[ZODB-Dev] Newbie ZODB Questions

Mon, 17 Sep 2001 10:34:54 -0700

Jennifer Flake wrote:
> 
> Hi There,
> 
> I have never touched Zope (so I apologize for my newbie questions), but
> my company is planning on using it in our next development project.  I
> would like to get information on the data storage and its maintenance
> requirements.  I hope that someone on the list can help me get answers
> to some questions about the care and feeding of ZODB.  I've been an
> Oracle DBA for the last few years, so most of my questions are concerns
> about storage, failure modes, loss of data, scalability, etc.

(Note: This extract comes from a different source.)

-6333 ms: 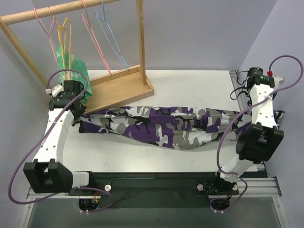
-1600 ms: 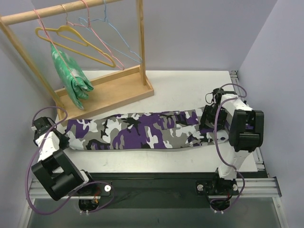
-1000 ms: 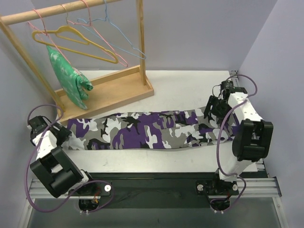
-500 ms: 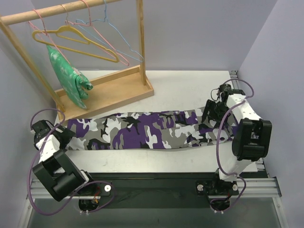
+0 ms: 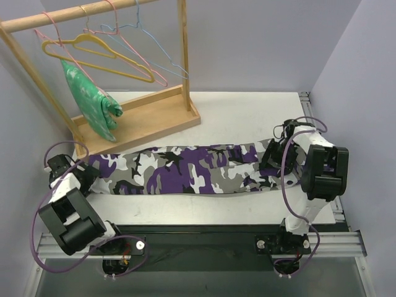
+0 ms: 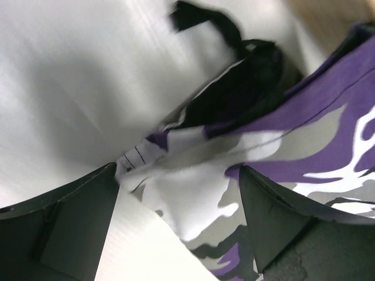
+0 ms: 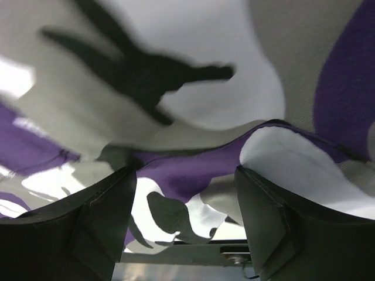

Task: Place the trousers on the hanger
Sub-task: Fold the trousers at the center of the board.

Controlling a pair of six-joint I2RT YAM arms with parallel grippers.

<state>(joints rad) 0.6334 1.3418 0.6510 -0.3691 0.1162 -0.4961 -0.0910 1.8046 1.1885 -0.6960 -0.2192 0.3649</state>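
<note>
Your left gripper (image 6: 179, 175) sits wide open around the trousers' (image 5: 185, 170) left end, probably lining up a grab. The hanger (image 5: 148, 78) is up on the rail (image 5: 62, 15), and a green garment (image 5: 93, 99) droops into the wooden tray (image 5: 154, 117). The trousers lie flat across the table (image 5: 247, 111). The right gripper (image 7: 186, 172) straddles a fold, but I can't tell if it's pinched.
</note>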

I'm an Oracle DBA as well, and have spent some time getting used to
the Zope mindset and the way the ZODB operates. There are several
features of the FileStorage that make it operate in a way that is
quite similar to an Oracle database in ARCHIVELOG mode.

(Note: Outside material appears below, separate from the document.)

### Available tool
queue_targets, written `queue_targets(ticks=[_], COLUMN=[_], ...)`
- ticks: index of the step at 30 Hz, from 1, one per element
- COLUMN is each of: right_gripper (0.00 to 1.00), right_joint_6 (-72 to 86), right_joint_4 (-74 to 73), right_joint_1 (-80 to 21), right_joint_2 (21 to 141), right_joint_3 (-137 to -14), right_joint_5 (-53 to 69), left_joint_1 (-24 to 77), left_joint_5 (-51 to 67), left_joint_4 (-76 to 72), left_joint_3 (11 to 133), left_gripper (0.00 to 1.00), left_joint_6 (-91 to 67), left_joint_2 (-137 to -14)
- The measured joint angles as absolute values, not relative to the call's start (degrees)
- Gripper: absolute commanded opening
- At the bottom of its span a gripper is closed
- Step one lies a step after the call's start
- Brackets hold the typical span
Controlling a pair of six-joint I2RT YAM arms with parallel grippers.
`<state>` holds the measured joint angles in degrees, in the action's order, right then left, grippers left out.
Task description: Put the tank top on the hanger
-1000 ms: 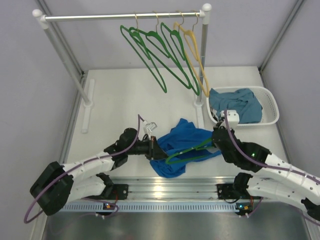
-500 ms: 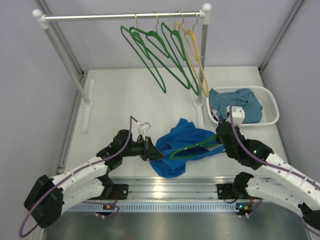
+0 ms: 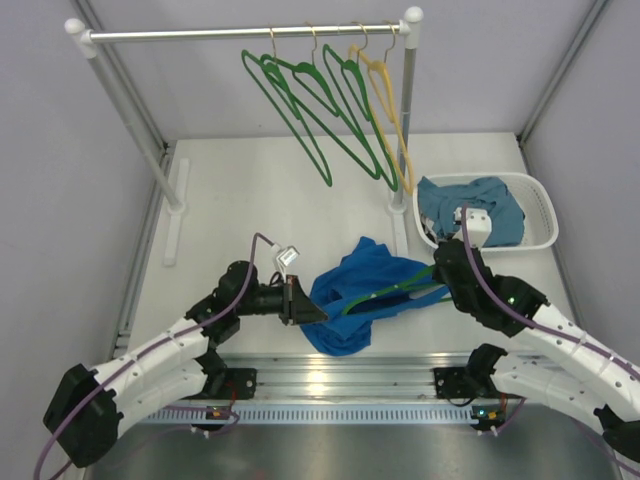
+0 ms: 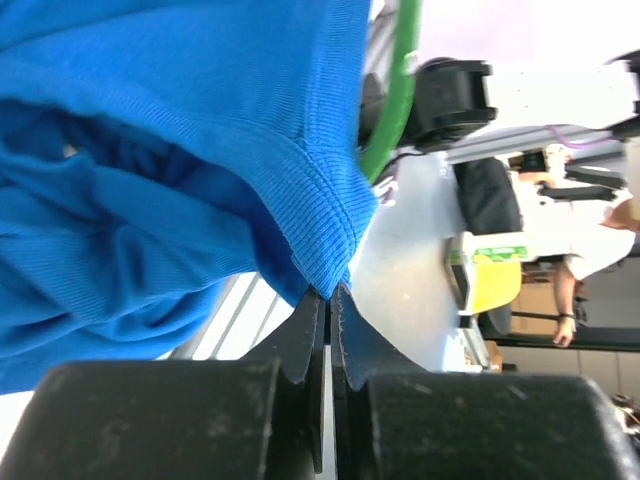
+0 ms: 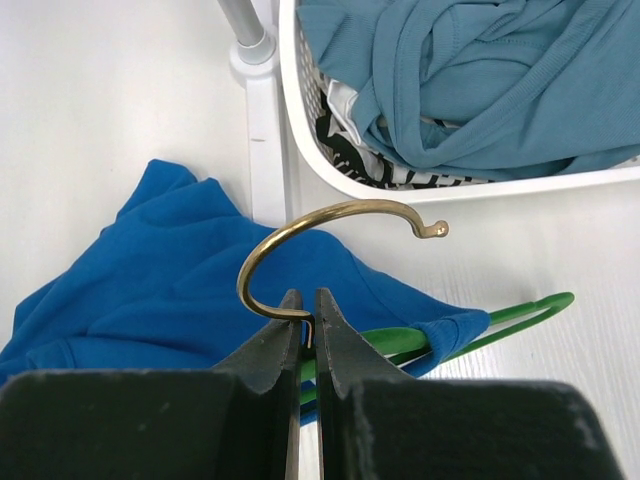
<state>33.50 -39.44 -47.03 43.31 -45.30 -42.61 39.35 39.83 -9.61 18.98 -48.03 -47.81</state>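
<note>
The royal-blue tank top (image 3: 360,292) lies bunched on the table between the arms, and fills the left wrist view (image 4: 160,150). A green hanger (image 3: 395,293) is threaded through it; its brass hook (image 5: 330,225) curls above my right fingers. My right gripper (image 5: 308,330) is shut on the hanger at the base of the hook, at the top's right side (image 3: 440,275). My left gripper (image 4: 328,300) is shut on a ribbed hem edge of the tank top, at its left side (image 3: 305,312). A strap end wraps the green bar (image 5: 450,335).
A rail (image 3: 240,33) at the back carries three green hangers (image 3: 300,95) and a yellow one (image 3: 390,110). A white basket (image 3: 540,215) at the right holds a teal garment (image 3: 480,205). The rail's right post (image 3: 405,130) stands just left of the basket.
My left gripper has drawn back to the left with the hem in it, stretching the fabric. My right gripper has moved slightly up and right with the hanger.
</note>
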Motion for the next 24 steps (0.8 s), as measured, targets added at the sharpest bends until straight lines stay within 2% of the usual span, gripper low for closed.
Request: queue_targets(ticks=[17, 24], right_gripper=[0.00, 0.00], right_joint_6=[35.9, 37.3], right_joint_4=[-39.8, -40.8], right_joint_1=[-47.7, -47.9], right_joint_2=[45.9, 48.6], right_joint_3=[-45.5, -50.1], right_joint_5=[-41.5, -42.3], left_joint_1=[39.3, 41.2], left_joint_5=[40.2, 38.2], left_joint_4=[-21.3, -21.3], left_joint_3=[23.5, 27.8], left_gripper=[0.00, 0.00], left_joint_6=[-58.4, -58.2], left_joint_2=[-50.2, -53.3])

> (1) In order to do a backup of the entire database, aside from Data.fs,
> what do I have to backup?

The ZODB is pretty much self-contained. Unlike Oracle, there are no
controlfiles to worry about. Your sysadmin is probably going to want
to preserve your startup and configuration files (sorta like pfiles)
but that's really just standard configuration management.

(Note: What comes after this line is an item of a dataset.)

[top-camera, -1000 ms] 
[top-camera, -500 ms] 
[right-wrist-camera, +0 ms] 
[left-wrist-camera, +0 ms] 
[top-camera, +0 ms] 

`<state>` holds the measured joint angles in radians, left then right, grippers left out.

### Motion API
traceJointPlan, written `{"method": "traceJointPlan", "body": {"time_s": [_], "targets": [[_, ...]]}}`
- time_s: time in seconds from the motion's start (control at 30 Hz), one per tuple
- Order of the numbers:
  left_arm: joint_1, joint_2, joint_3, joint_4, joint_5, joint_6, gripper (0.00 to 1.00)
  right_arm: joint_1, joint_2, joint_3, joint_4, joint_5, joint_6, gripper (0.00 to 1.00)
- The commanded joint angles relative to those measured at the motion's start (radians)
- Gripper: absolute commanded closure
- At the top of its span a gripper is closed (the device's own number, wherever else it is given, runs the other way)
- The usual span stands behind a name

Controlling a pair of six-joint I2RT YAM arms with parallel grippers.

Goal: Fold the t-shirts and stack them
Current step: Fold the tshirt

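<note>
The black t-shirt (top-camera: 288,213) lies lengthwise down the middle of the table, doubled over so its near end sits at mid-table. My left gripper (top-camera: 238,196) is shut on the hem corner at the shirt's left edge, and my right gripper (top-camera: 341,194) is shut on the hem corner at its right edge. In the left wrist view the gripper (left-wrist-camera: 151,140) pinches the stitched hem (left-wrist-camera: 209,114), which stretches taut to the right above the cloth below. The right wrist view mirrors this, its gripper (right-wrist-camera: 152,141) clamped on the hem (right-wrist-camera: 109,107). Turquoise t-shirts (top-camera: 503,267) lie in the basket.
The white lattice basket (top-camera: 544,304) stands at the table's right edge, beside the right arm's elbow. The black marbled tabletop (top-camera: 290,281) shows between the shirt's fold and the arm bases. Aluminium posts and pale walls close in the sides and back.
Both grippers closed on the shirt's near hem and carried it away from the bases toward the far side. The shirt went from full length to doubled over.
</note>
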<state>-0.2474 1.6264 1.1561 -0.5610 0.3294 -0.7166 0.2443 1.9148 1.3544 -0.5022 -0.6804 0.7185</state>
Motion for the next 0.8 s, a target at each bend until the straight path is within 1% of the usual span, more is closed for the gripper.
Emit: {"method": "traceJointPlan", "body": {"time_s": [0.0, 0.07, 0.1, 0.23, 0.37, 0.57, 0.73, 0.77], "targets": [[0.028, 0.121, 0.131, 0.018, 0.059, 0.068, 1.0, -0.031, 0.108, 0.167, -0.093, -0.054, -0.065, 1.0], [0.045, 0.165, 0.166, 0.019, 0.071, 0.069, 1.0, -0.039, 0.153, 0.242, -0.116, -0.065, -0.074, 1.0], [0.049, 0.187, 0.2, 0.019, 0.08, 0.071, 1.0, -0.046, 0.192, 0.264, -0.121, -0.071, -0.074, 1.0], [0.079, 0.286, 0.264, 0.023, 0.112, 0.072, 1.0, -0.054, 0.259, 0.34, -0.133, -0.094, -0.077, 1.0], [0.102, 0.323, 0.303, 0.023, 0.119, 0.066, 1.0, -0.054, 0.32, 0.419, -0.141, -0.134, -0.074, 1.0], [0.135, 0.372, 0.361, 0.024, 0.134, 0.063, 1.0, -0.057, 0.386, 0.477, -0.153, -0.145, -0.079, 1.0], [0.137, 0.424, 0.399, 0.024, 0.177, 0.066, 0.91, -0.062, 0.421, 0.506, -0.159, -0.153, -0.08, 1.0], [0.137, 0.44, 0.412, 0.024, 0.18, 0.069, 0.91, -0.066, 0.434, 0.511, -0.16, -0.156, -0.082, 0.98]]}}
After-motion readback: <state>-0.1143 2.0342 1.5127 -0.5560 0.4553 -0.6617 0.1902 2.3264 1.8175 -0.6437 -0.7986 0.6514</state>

One qualification: see Steve Alexander's message about rebuilding a
corrupted ZODB from the index file:

	http://lists.zope.org/pipermail/zodb-dev/2001-September/001471.html

Given how much smaller the .index file is from the full Data.fs file,
it seems like cheap insurance to save the index file also. I haven't
needed such a failsafe yet, but it strikes me as a Really Good Idea.

> (3) I did a some reading and saw that the Data.fs is a file where
> transactions are appended.  Where does the rest of the object data exist
> and is that data in a platform independent format?  If not, is there a
> way to get the data out in platform-independent way?

Hmm. Probably useful to step back from the Oracle Way for a moment. In
Oracle, when a transaction updates a row somewhere, the specific
blocks changed are written to the log, along with their redo
information. The RDBMS then knows how to replay the redo info to
reconstruct the original row state.

In contrast, in Zope when an object is changed within a transaction
and the transaction committed, the entire object is appended to the
Data.fs file. I believe a "rollback" (transaction.abort) doesn't
actually touch the Data.fs file, because the transaction was not
committed, hence no objects were written. (ZODB-Gurus please help
out).

The object data itself is stored in "pickles", which are
platform-independent as far as I know.

> (4) Is there any way to perform adhoc queries on ZODB?

Not really in the sense you would with Oracle. However, once you get
the hang of referencing objects from the python command line in the
ZODB, you can do the same sorts of things. So far I've found it easier
to use the search interface or DTML to display objects than to use
python. There's an IDE I've been trying out that may change me over to
a more run-time style, but so far it's all DTML, all the time.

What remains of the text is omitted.